I am curious as to all of your viewpoints regarding the use of psychoactive substances. I assume some of you are against the use of any mind-altering substance while others may be okay with some, but not others. If you are one of the people who regards ALL "drugs" bad, then riddle me this: What makes the use of prescription drugs and "mind-altering" substances ok, while the use of alcohol/other recreational drugs wrong? Is it the intent of the user? Is it the practicality of the drug? (This view has its strong points, but I'm just curious as to your own reasoning.)
Bad is not a word I'd use. Stupid, damning or unwise would all be closer.
By damning I do not mean in a spiritual sense of course. But in the sense that it is harmful and holds a huge negative potential. Which I am sure you know.
Let's start off with why there's a difference between prescription drugs and recreational drugs, even when they have a similar mind-altering effect. The difference, I believe, is clear. Prescription drugs are usually regulated to a level where the harm it causes or can cause is minimized. Furthermore, prescription drugs are there to combat a harmful or lethal problem the patient has.

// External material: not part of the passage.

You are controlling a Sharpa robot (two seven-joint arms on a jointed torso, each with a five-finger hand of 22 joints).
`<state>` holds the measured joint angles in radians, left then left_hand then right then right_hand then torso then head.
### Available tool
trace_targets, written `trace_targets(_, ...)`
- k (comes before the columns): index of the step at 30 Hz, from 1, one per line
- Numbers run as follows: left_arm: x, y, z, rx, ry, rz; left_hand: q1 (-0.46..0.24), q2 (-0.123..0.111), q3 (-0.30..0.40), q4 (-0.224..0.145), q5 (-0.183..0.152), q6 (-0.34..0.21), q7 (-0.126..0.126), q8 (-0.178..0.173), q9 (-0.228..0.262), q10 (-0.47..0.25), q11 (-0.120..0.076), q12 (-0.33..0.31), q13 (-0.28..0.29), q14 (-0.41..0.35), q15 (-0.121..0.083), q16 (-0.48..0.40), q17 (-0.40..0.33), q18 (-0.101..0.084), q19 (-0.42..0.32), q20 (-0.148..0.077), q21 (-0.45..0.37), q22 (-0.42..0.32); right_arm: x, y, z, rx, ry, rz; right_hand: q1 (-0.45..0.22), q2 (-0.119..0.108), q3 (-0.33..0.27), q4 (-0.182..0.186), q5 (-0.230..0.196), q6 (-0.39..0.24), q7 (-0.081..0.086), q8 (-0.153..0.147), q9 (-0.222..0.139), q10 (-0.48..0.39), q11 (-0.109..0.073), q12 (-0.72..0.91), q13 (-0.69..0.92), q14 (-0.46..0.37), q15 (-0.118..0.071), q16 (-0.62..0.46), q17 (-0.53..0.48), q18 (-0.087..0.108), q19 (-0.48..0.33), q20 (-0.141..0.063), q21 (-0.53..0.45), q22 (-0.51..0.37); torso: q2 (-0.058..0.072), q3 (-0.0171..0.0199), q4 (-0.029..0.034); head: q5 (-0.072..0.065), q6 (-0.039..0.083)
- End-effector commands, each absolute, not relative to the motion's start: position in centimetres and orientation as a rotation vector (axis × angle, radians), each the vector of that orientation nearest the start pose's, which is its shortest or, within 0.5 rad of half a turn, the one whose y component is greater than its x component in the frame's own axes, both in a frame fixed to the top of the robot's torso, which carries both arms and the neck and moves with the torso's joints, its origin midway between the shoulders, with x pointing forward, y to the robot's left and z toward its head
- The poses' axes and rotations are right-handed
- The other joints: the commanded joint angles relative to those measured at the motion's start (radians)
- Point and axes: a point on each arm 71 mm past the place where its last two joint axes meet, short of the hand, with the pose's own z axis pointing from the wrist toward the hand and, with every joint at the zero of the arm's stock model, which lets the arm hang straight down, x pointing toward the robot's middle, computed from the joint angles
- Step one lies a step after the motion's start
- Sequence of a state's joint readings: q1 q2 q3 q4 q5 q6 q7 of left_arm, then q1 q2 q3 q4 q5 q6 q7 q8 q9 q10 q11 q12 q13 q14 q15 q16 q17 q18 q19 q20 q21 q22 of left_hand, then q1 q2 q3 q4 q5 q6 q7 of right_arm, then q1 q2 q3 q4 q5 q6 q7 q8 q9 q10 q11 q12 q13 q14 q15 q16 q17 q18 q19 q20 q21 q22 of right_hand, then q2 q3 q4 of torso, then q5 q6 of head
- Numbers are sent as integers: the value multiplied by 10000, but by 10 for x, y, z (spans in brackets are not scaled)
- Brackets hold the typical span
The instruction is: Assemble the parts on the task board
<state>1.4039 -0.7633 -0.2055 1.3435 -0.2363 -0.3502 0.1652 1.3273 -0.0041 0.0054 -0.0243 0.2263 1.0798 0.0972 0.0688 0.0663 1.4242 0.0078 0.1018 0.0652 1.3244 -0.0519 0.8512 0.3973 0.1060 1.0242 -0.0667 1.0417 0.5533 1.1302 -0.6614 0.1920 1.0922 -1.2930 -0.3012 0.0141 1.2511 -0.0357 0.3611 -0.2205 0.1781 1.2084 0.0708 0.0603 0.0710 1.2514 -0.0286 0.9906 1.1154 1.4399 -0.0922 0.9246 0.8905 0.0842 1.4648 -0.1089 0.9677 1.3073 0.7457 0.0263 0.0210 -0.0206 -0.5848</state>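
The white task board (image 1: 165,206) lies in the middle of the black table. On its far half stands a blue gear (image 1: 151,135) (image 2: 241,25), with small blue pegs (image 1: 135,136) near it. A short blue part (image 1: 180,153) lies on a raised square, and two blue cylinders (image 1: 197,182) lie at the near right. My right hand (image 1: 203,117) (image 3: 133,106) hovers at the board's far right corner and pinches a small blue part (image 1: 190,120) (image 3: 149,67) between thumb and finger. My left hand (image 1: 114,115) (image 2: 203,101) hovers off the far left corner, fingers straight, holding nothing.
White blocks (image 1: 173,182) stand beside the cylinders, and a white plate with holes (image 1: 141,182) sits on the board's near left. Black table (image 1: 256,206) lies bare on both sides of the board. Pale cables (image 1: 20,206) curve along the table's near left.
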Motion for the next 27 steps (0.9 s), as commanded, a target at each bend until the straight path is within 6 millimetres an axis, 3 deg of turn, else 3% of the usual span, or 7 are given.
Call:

As recreational drugs are not combating any health issues, and are not regulated I don't think they can be compared as you intended. You can't compare chemotherapy to heroin for example. Even if both are lethal and harmful to your body. The one can save your life. The other messes it up.
Let's say you regard alcohol (in moderation of course) to be an acceptable facilitator of entertainment at the appropriate times. What makes the use of alcohol ok in your eyes, and the use of other recreational drugs (for the same purpose) wrong? I think if you DO think that alcohol is ok, then you are riding a very slippery slope. I know a LOT (if not all) of what you see regarding "drugs" are their ABUSES. While alcohol can also be abused, it is generally seen as an acceptable substance. There is a line (fuzzy or not) between USE and ABUSE, and I think that it is critical that everyone acknowledges this. (I'm not a druggie. I haven't done used anything in quite a while, but I just want to know how a general Christian community feels about this topic.) Eh. I have more to say, but I think this should get the ball rolling.
Well, any intoxication is your body's response to excess of a toxin in your body. If you sniff paint or get drunk the response you get is there because your body cannot process the toxins it has gotten into it. And this is not good. It kills brain cells, harms your liver and can harm other parts of your body too. Depending on the toxin.
Personally I consider any intoxication too far. If you have had one glass of wine and discover you're a little woozy, then don't have a second glass. It's as simple as that.
I am vehemently opposed to intoxication for a variety of reasons. One, it is usually quite addictive. This is dependent on a plethora of factors of course, to sum them up nicely it depends largely on who it is who's getting intoxicated, and how much of what substance that person has used to get intoxicated. Say you get high on heroin but once. That can be a lethal decision. Most who do that have serious issues getting off the drug again. And those who do have a tendency to be completely and utterly destroyed afterwards.
Another reason is what such use tends to do to us. As I said it is harmful. How harmful and in what way depends on the substance. Alcohol kills brain cells, and weakens the liver if you get intoxicated. THC numbs your short term memory and can cause a number of other effects like paranoia, depression and even trigger schizophrenia. Crack can make you obsessed with sex, and messes up your personality a fair deal. Heroin makes you unreliable, and kills your brain with lethal efficiency. MDMA can cause severe depression and suicidal behavior. Not to mention that it can alter other parts of your personality too.
All in all, drugs tend to affect our brain the most. Yes, they can also affect or airways, blood, liver or other things. But recreational drugs, whose effect can be hard to predict - or it may be easy to predict yet very dangerous - all work by affecting receptors in our brains. Some people are more receptive to these changes than others and the results may be stronger than in others. The results may also last longer, or even be chronic. And there may be no way to tell beforehand.
Our brains, are us. I am my brain, you are yours. You can sever any and all other parts of your body, and place your brain in a machine which will perform the tasks of your body and you'd still be you. So when you use mind altering drugs you are using drugs which alter you. Or harm you. Our brain is who we are. If we damage that, then we change accordingly. We must take care of our brain, exercise it and use it well. If we do that, we can increase our intellect, increase our wisdom and how charismatic we are (how much other people are prone to listen to us or like us). If we harm our brain, well. Then these things decrease. And we become less of the human beings we once were. Not worth less mind you. But using less of our potential. Reducing our potential for contribution, efficiency, happiness and joy.
And this is why I am opposed to it, in simple terms. If you use drugs more than you absolutely must for your health's sake, you're damaging your brain and body. And when that happens, you're harming yourself for a lifetime - all for a short buzz from a bottle, cloth, pipe, pill or needle. And that is not worth it at all.
All that said, alcohol is probably more sociably acceptable because it is old and engrained in our society. Using some alcohol (less than what will cause intoxication) even on a weekly basis is healthy. Using more than that however, is harmful. But at this point it is too engrained to be outlawed. But we can, and should, work to reduce the abuse of alcohol as we should any other substance.